# jzhao.xyz


.
\_.
/


# File system

Last updated June 23, 2022

## # Virtual Distributed File System

Alluxio is an append-only file system, similar to HDFS, that supports standard file operations, such as create, open, read, write, close, and delete

The storage layer of the ecosystem grew from the Apache Hadoop Distributed File System (HDFS) to a variety of choices, such as file systems, object stores, blob stores, key-value systems, and NoSQL databases to realize different tradeoffs in cost, speed and semantics

One way of solving the n-to-n problem is to use a VDFS as opposed to exposing APIs.

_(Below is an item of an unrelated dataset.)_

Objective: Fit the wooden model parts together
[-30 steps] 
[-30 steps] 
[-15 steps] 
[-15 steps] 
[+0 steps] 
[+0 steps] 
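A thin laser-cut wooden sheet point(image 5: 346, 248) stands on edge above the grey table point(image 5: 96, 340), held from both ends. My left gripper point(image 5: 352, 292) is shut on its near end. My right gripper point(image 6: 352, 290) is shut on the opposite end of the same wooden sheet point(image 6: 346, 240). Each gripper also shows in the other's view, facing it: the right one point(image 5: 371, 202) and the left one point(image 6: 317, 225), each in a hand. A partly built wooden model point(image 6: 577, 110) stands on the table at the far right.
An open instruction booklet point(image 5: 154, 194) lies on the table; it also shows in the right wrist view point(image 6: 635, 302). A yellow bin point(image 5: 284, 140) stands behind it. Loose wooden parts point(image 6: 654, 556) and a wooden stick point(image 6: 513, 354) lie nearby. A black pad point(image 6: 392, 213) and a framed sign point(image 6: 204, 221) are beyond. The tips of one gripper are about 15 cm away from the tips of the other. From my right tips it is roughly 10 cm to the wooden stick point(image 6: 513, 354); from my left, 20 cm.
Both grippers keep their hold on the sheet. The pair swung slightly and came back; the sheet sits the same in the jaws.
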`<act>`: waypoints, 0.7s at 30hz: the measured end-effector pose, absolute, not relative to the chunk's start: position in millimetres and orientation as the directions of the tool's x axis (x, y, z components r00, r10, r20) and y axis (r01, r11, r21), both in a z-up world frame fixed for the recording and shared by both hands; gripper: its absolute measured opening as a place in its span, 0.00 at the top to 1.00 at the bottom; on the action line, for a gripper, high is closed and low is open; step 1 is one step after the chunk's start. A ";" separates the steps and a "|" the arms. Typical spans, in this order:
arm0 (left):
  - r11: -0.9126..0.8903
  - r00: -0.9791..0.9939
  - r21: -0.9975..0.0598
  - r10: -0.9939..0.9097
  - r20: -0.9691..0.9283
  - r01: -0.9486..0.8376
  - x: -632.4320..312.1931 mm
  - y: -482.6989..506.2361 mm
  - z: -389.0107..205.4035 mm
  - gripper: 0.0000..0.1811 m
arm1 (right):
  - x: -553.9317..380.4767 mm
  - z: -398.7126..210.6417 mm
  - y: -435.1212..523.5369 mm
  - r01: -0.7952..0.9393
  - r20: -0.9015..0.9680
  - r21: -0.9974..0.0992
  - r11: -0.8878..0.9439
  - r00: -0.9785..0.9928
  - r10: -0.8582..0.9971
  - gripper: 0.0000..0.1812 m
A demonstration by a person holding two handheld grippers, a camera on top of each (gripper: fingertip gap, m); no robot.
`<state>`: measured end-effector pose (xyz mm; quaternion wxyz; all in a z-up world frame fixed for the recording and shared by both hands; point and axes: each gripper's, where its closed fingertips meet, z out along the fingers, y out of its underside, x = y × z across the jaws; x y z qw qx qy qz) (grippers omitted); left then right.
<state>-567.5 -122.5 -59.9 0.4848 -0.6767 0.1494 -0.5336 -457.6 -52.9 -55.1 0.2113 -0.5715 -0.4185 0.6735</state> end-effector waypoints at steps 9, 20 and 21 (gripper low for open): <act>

Reduces a lot of overhead in

• Work: needing to solve similar problems around storage
• Data storage: ETL (extract, transform, load) pipelines

For the benefits and values the VDFS provides, we can make the analogy to IP. The IP layer is the narrow waist that enables the higher layer to innovate without worrying about the lower IP layer, and vice-versa. In the meantime, the virtual file system is an abstraction layer on top of a concrete file system implementation, and it allows applications to be able to access different types of concrete file systems in a uniform way.

### # Performance

While caching can dramatically improve read performance, unfortunately, it does not help much with write performance. This is because highly parallel systems need to provide fault-tolerance, and the way they achieve it is by replicating the data written across nodes.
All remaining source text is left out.